What is needed:
Please copy each line of the listing that includes the string "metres".

Record excerpts:
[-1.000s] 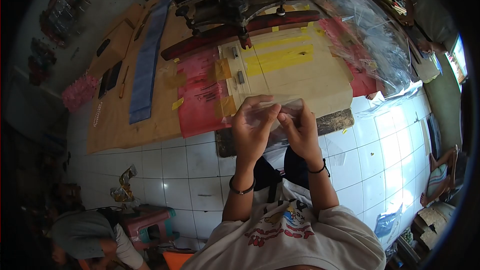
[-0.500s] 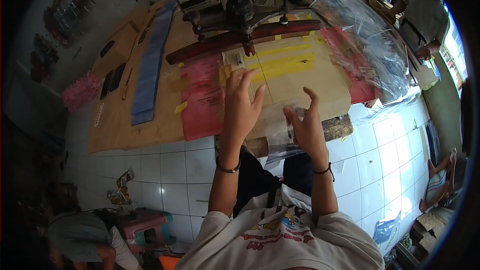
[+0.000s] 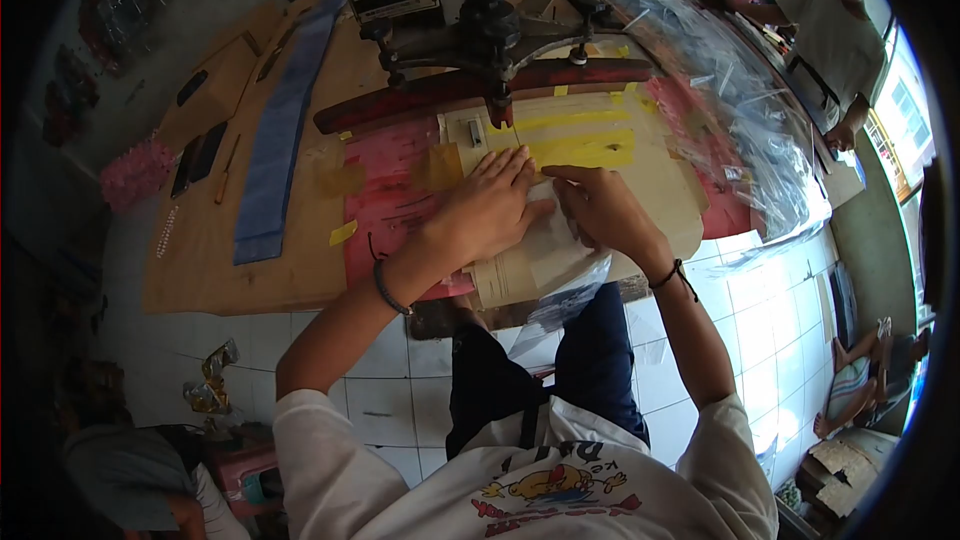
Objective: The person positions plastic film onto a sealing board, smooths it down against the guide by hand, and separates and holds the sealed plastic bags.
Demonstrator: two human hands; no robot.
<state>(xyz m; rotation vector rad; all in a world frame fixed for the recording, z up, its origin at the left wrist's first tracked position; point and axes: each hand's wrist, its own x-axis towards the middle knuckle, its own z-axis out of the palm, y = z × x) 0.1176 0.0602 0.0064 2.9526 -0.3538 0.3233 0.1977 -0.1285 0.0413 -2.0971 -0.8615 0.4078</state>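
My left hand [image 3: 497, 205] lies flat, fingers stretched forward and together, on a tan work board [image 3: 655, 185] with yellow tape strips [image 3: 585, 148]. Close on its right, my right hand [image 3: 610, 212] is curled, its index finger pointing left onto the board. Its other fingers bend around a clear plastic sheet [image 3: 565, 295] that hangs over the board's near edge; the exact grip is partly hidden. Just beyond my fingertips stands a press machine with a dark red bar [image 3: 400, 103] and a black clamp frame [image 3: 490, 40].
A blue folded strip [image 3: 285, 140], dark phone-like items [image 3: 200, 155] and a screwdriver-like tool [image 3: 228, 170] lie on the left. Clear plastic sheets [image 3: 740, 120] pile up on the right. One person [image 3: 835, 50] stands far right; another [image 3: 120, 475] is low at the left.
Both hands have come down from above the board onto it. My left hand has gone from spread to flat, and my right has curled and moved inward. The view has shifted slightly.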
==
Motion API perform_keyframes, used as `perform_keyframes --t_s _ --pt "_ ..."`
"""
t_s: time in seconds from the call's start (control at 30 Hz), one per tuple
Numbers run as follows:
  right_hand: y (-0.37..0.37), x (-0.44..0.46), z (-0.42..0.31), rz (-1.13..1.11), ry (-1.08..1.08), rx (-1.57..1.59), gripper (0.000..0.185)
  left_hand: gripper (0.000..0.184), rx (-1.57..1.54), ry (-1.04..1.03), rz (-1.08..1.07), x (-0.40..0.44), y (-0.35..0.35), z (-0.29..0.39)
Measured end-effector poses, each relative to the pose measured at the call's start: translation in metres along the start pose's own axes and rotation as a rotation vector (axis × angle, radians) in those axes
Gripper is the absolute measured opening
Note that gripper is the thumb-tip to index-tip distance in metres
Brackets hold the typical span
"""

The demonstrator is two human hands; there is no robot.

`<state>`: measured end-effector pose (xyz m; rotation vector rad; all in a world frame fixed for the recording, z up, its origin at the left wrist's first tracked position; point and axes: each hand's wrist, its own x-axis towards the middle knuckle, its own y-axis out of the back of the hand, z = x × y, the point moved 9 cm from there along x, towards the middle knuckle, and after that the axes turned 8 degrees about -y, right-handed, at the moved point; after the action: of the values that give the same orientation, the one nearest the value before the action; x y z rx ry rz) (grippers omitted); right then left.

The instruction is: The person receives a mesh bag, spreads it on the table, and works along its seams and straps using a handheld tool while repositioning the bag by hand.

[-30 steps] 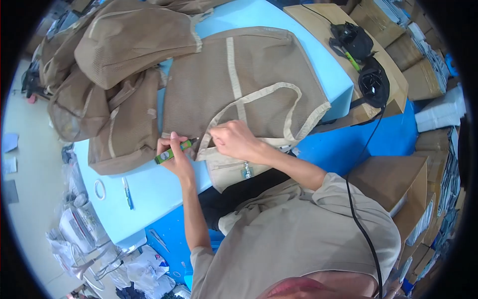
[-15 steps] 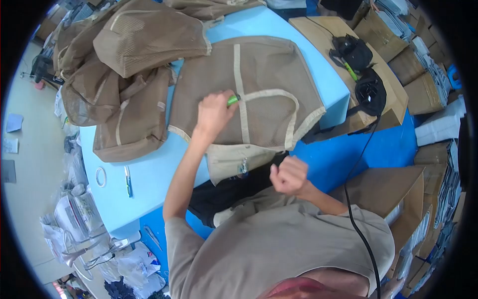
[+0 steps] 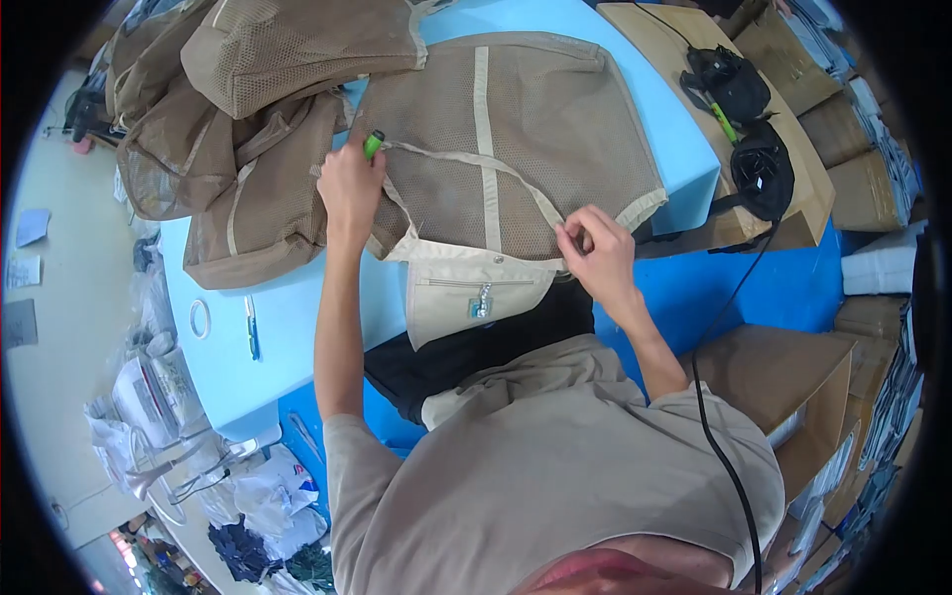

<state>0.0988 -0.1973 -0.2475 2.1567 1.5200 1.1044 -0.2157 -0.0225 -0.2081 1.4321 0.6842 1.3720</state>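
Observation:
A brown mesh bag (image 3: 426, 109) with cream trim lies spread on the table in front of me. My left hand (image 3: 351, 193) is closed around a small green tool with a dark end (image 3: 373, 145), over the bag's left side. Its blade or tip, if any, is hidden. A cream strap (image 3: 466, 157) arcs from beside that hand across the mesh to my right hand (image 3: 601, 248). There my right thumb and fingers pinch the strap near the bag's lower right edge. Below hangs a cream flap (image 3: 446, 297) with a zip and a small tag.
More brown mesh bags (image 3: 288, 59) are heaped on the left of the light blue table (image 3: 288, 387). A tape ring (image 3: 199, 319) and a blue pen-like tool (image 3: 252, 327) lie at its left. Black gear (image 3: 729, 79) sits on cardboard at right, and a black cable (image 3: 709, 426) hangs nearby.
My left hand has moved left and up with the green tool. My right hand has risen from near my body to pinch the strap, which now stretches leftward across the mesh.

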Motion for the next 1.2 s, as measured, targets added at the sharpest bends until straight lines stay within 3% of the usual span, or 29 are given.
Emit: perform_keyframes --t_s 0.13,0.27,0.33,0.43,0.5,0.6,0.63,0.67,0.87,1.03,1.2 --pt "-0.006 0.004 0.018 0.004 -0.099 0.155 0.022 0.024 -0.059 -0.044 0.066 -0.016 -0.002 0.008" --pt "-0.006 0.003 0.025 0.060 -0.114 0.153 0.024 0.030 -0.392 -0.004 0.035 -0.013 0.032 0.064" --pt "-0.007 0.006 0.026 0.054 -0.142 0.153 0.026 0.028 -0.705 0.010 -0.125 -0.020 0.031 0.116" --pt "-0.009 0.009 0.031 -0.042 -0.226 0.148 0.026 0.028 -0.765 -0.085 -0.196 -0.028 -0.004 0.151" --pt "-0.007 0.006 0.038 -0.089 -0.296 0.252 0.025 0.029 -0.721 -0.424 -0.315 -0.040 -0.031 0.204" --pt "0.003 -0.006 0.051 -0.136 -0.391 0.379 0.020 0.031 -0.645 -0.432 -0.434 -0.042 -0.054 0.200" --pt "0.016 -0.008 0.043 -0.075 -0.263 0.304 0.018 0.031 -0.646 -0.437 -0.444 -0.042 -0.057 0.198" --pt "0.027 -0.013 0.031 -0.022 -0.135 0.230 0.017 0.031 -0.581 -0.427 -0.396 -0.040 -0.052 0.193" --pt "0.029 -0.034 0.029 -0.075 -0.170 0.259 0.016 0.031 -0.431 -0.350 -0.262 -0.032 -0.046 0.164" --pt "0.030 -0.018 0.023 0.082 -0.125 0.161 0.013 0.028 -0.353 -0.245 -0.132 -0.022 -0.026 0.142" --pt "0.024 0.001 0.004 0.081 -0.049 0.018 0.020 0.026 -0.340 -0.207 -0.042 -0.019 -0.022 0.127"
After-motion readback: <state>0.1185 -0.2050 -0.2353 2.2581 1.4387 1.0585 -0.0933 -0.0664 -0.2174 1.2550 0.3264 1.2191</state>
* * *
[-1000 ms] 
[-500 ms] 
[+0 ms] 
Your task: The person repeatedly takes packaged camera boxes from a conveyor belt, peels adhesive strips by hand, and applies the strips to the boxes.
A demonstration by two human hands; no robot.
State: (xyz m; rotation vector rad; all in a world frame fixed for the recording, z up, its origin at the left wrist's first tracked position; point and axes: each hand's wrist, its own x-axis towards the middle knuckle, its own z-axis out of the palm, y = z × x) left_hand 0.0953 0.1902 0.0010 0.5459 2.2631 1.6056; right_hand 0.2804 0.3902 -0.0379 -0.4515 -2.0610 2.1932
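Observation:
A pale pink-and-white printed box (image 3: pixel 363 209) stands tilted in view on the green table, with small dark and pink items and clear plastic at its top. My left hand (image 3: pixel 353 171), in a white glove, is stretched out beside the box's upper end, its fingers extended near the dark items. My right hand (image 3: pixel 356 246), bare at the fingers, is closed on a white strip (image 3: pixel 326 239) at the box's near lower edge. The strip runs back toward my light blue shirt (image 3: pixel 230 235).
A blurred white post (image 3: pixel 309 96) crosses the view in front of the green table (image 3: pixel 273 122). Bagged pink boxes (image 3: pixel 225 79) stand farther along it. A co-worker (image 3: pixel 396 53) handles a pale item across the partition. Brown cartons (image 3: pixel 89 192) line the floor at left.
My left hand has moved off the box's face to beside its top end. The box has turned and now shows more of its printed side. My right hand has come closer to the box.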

Reply to the task:
Measured end-effector poses, each relative to the pose measured at the call's start: translation in metres along the start pose's own axes and rotation as a rotation vector (axis × angle, radians) in those axes
Note that gripper is the thumb-tip to index-tip distance in metres

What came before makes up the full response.